Clinton Pledges Vigilance After Attack on U.S. Embassy in Kabul

14 September 2011
The Kabul attack injured four Afghans, including three who were waiting for visas in the U.S. embassy compound.

The Kabul attack injured four Afghans, including three who were waiting for visas in the U.S. embassy compound.

Secretary of State Hillary Rodham Clinton pledged continued U.S. vigilance in Afghanistan following a series of attacks in and around the U.S. Embassy in Kabul, and she said American civilians who are serving in the Afghan capital will continue their work to improve the lives of Afghan men, women and children.

Speaking in Washington September 13, Clinton said the Obama administration “will take all necessary steps not only to ensure the safety of our people, but to secure the area and to ensure that those who perpetrated this attack are dealt with.”

According to press reports, Afghan insurgents engaged in a 20-hour assault targeting the embassy with rocket propelled grenades (RPGs) and small arms fire. By the time the assault ended on September 14, at least nine Afghans, including four police officers, were killed, and 23 people including civilians were wounded.

Among the injured were three U.S. visa applicants and one local contract guard, according to a September 13 statement from the U.S. Embassy in Kabul.

“Our thoughts are with these individuals and the other victims of the terrorist attacks that happened today in Kabul. We appreciate the response of the Afghan National Security Forces whose operations stopped the attack on the embassy compound,” the embassy statement said.

Clinton said the U.S. presence in Kabul includes civilians who “are there with the sole purpose of assisting the people of Afghanistan in a transition toward stability, security and prosperity.”

“They will not be intimidated by this kind of cowardly attack,” she said. “While they work hard every day along with their Afghan colleagues to help children go to school, to help save mothers’ lives at childbirth, to build roads, to assist farmers, the opposition of violent extremists, the Taliban and their allies engage in a constant effort to threaten and to undermine the peace and progress of the Afghan people.”

The secretary said U.S. officials will be vigilant but will also increase their commitment to give the Afghan people “a chance at a better future for themselves and their children.”

In remarks to U.S. lawmakers at a joint hearing of the House of Representatives and Senate intelligence committees September 13, Central Intelligence Agency director David Petraeus said one of the injured Afghan citizens waiting for a U.S. visa was a small girl.

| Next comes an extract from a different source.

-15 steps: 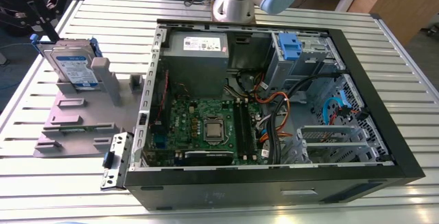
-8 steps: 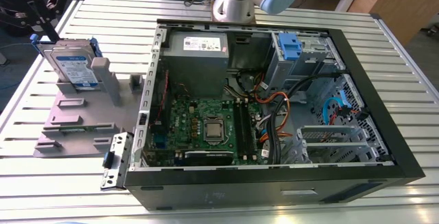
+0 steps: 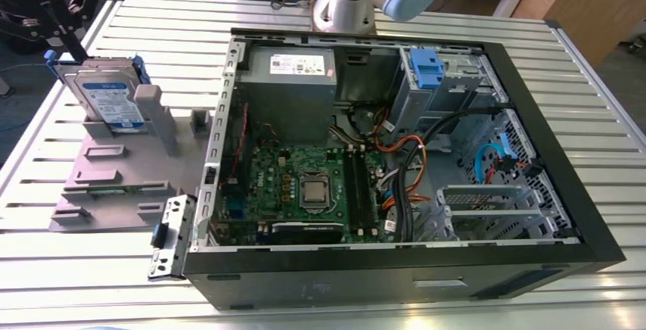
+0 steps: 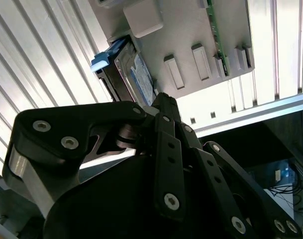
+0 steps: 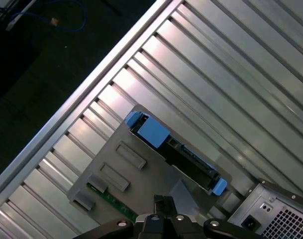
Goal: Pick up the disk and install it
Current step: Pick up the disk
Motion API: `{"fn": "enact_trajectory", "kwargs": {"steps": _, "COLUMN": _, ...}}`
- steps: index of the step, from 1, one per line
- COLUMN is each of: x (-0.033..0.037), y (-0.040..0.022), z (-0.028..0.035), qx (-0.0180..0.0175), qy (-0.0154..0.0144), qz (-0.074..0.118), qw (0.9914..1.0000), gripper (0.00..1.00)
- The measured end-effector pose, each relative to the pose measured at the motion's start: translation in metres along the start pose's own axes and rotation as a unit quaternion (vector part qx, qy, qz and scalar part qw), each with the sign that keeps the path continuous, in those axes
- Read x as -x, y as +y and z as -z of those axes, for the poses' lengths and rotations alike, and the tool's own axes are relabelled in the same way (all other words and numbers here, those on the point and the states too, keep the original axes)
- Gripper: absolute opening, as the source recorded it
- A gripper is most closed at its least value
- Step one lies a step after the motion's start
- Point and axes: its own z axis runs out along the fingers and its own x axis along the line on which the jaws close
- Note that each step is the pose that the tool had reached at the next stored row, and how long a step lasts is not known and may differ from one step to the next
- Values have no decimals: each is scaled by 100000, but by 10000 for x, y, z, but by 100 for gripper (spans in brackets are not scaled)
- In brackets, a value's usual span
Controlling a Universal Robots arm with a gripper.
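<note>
Standing on end, the disk (image 3: 108, 101) points upward.

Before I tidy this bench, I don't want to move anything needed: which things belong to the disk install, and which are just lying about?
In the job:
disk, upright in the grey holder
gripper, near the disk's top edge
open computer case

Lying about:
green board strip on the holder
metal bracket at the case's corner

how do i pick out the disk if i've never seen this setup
Find the open black computer case; on the exterior view's left of it sits a grey stand. The disk stands on edge in it: silver, with a blue-and-white label and blue rails, among plain grey blocks.
</note>
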Motion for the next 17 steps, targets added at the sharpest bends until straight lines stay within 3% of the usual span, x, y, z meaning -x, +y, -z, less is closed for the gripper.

She was taken across the street to a hospital at the headquarters of the International Security Assistance Force (ISAF) for Afghanistan.

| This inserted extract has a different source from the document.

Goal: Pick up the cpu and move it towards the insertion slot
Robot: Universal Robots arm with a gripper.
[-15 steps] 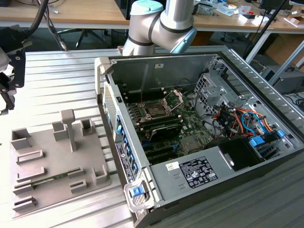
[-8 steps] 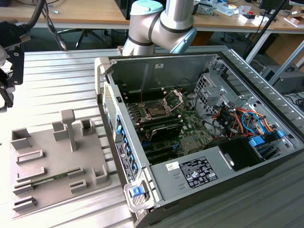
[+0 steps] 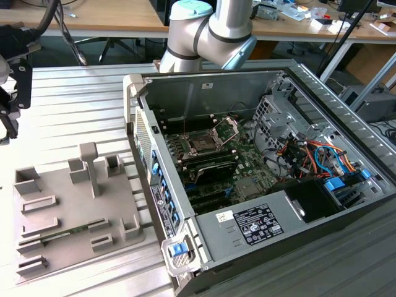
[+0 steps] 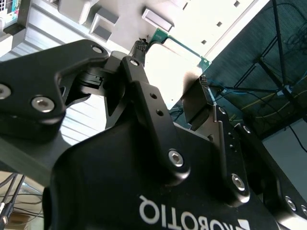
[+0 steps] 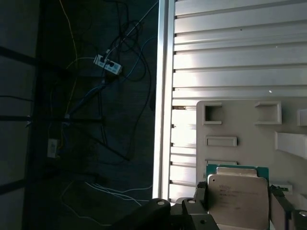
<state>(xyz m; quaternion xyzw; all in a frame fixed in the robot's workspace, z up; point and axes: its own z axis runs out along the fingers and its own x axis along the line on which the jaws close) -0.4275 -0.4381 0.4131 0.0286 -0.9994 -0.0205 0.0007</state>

Petraeus said that perhaps five individuals armed with weapons and suicide vests carried out the attacks and “were able to move into a building that’s under construction several hundred meters from the embassy” before firing small arms and RPGs into the embassy compound area.

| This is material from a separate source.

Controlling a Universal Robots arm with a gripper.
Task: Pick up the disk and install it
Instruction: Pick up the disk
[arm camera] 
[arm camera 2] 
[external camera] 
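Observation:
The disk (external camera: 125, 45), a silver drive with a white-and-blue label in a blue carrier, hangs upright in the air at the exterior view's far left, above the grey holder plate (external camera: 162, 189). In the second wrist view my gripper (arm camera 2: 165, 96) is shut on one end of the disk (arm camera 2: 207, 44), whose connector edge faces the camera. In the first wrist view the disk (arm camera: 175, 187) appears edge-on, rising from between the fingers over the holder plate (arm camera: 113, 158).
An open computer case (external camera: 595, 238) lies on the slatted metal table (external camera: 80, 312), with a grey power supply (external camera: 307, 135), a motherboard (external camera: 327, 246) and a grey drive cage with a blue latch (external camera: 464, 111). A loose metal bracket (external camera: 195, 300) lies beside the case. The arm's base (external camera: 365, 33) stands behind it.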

He said that, in general, the frequency of attacks in Kabul has been reduced and that Afghan forces are “completely in charge” of security in their capital city and its municipality.

“In fact it is Afghan forces who are … clearing the building from which that small arms and RPG attack took place,” he said. “There are very good Afghan forces. They have demonstrated the ability to do this and they are indeed again doing it right now.”

The United States remains engaged in Afghanistan to ensure that it is “never again a sanctuary” for transnational extremists such as al-Qaida, which planned the September 11, 2001, attacks on the United States from Afghanistan while the country was under control of the Taliban.

“That prospect remains real and a concern, and is of course why we are working so hard to help enable our Afghan partners to be able to secure and to govern themselves so that we can continue the orderly process of transitioning security tasks to them,” Petraeus said.